Mary views creativity as something that everyone should tap into. “Just like eating healthy and exercising, variety is the spice of life and no one thing will be a solution for all,” she says. So different people may require different activities to best tap into the artistic right side of their brain.
The most important thing is to make sure whatever project you take on doesn’t become yet another source of stress. “At Curiosity Studio we have a saying: ‘Treat your art how you want to be treated.’ Be gentle, don’t be judgmental, be kind,” Mary says. Here, she recommends a few strategies to give you that out-of-the-box-thinking boost you need.

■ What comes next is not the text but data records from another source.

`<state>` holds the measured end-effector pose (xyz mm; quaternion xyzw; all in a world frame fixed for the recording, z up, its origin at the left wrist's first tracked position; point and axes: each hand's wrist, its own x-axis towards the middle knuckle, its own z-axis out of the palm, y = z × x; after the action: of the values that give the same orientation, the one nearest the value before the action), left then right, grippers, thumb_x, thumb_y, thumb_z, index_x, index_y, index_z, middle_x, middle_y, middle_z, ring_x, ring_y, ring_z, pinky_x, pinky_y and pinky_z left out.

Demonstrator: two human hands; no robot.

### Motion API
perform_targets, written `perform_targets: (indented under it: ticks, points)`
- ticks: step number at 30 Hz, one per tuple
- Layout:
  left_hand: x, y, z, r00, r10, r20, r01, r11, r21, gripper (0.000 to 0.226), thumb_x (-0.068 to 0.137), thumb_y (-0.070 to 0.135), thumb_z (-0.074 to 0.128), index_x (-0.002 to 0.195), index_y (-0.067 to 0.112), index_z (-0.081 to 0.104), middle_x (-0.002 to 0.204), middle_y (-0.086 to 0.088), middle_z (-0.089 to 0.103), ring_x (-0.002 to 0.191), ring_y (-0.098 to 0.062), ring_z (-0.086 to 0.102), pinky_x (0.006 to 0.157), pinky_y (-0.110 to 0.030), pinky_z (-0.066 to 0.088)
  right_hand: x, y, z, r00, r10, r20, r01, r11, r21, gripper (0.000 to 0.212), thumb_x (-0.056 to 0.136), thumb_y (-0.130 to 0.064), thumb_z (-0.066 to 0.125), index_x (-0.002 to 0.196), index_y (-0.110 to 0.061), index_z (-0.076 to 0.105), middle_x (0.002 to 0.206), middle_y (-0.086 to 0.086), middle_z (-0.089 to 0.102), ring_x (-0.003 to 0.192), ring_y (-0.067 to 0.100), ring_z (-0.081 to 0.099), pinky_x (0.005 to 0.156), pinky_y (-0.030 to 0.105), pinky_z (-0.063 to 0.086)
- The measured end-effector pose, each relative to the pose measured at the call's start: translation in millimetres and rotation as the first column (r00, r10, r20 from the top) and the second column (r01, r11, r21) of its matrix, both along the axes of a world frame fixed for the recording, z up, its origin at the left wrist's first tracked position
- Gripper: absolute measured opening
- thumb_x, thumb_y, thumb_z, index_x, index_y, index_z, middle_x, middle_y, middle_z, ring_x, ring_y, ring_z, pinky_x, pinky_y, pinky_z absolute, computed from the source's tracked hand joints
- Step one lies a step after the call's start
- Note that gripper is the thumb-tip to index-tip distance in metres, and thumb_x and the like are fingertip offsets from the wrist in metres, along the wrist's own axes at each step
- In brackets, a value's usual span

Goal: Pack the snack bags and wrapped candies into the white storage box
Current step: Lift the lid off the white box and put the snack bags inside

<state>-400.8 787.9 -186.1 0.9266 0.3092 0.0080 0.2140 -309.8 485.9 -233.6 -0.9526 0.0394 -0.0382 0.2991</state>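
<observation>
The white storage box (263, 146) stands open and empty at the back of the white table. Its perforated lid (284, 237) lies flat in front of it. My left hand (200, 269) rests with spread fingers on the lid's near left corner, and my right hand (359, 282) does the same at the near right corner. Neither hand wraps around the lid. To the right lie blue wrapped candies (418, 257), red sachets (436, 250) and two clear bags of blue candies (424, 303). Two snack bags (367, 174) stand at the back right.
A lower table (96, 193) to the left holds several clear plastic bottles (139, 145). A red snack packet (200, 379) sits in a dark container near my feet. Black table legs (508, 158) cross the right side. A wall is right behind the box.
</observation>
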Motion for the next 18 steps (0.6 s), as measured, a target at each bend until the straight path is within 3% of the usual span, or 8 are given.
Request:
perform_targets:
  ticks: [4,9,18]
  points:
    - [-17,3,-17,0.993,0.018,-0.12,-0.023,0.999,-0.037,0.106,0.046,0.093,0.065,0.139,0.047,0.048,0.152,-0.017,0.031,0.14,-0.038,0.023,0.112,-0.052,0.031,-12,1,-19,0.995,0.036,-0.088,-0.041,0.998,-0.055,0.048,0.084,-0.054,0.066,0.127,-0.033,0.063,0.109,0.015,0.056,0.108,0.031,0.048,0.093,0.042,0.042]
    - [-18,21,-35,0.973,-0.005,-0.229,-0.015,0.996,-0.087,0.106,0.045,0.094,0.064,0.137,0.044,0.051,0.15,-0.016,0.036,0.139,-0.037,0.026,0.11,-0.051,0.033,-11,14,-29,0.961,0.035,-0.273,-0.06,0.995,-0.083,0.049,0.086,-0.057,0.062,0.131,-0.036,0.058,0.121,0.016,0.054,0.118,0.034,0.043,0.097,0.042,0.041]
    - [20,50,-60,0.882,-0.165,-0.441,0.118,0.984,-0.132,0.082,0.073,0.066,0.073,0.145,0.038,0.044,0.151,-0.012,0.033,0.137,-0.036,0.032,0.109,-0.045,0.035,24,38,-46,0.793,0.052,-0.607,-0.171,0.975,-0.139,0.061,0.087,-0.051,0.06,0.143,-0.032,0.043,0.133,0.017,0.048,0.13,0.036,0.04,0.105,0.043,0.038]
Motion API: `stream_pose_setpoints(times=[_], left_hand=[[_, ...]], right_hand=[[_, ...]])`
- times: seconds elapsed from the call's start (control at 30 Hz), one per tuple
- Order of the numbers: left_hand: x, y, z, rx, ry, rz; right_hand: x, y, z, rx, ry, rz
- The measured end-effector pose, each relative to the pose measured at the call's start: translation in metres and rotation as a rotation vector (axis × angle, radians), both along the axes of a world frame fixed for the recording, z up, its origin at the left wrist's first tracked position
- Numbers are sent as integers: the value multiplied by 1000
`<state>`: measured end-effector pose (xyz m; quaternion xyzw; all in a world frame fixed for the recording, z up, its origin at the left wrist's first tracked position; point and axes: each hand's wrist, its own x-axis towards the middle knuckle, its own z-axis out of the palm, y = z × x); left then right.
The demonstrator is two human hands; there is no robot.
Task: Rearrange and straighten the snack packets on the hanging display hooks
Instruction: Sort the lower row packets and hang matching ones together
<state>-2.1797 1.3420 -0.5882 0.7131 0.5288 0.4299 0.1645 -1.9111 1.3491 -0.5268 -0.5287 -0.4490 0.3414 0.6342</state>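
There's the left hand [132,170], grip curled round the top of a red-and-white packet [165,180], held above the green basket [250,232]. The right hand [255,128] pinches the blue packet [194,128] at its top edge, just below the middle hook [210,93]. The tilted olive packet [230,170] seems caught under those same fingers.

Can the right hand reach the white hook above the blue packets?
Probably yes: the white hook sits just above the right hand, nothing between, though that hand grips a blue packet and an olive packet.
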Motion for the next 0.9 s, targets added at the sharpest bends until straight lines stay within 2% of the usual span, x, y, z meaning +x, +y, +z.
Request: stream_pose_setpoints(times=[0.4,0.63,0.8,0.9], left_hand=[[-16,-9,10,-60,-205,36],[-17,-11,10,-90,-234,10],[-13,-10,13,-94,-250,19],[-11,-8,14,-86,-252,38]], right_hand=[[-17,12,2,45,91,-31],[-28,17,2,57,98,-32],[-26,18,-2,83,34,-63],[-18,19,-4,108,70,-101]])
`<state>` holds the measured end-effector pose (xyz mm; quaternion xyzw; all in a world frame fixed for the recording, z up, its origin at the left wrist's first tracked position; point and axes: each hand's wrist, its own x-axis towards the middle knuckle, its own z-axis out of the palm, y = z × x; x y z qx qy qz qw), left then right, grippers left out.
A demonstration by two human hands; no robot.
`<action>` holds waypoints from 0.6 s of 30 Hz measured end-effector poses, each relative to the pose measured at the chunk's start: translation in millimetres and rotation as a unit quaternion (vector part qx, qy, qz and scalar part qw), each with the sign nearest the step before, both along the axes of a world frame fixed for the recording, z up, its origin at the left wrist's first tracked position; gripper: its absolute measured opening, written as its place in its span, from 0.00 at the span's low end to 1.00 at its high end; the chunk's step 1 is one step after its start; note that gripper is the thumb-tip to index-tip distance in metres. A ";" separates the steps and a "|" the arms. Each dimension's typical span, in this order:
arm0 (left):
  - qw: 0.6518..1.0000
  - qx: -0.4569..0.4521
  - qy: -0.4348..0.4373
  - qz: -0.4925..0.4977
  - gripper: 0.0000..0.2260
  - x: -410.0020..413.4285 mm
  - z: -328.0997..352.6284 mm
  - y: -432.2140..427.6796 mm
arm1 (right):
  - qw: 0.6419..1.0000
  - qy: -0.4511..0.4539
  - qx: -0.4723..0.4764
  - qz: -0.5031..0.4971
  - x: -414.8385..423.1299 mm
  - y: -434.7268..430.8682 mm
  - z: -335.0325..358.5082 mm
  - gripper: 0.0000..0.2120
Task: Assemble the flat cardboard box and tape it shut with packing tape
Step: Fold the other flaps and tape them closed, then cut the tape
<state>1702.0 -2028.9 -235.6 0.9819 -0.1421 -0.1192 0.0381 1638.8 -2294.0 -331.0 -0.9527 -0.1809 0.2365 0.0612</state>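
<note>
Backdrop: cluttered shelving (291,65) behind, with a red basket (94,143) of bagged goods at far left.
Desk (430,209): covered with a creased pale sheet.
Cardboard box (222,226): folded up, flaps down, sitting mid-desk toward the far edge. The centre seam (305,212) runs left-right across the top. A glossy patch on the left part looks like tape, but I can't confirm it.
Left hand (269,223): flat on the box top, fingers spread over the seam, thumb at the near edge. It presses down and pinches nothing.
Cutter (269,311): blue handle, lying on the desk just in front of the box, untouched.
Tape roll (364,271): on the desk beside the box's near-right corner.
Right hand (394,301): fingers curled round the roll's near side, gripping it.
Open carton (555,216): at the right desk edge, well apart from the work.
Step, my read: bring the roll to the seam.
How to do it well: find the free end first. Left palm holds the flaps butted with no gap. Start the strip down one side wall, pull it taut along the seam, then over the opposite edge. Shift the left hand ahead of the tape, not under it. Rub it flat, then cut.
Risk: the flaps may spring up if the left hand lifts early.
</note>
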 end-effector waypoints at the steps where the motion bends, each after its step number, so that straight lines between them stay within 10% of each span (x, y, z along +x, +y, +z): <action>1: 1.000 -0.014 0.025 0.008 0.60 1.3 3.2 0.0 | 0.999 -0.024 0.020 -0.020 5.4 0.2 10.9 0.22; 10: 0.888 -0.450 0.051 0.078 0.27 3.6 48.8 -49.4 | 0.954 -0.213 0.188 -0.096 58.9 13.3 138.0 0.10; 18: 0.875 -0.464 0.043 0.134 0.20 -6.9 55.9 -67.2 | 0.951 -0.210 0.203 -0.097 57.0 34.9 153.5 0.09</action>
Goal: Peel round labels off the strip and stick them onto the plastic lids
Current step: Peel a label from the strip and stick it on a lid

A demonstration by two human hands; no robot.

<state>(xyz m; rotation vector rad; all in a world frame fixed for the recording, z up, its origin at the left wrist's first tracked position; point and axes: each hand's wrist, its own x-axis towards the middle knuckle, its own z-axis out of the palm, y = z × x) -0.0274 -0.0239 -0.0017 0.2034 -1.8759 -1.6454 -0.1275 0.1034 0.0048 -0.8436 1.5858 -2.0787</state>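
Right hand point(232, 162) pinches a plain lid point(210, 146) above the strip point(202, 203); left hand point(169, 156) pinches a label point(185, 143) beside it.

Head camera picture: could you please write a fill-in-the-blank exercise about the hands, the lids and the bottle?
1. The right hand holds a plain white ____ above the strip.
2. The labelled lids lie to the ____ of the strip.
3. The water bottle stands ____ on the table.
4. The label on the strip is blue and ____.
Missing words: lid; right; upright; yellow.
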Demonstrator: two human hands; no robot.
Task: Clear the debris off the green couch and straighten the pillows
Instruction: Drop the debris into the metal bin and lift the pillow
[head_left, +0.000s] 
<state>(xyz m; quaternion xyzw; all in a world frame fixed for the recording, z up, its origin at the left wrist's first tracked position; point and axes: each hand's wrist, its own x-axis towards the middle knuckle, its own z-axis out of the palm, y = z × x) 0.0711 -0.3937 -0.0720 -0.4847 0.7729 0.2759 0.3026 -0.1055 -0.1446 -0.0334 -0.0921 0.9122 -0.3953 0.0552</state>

Reuse Something You Already Own to Give It New Life
Old jeans? Rip ’em up and paint them. Bad drawing? Cut it up and collage with it. We are needlessly wasteful creatures, and there’s so much that can be done with things we already have. A good DIY project is always fun, but by upcycling items, you can save money and do the planet a favor, too.
Trade a Skill With a Friend or Connection
I love reaching out to other makers, artists, or folks who have a skill I’m interested in learning. My friend Chelsea Lovett of Modehaus Bridal taught me a few years ago how to use a sewing machine so I could make little bags and pillows. In return, I painted her something. I love using trade as currency. Some other skills and goods that are easy to trade for: photography, graphic design, knitting, screen printing, cooking, carpentry, jewelry, ceramics, artwork, painting, and learning an instrument. My friend gave me a ukelele last year and it’s been my goal to teach myself a few songs. There’s no doubt you have something to teach, so find a friend who you can skill-swap with.
Collaborate on a Group Project
If you have a long-distance pal, a fun way to stay connected is to work on a project that you mail back and forth, physically or digitally. It can be a journal you collaborate on, a quilt you add to, a story or poem you both work on, or a series of photos you exchange. Connecting with someone else doesn’t always have to be verbal or by text— it can be through making art together.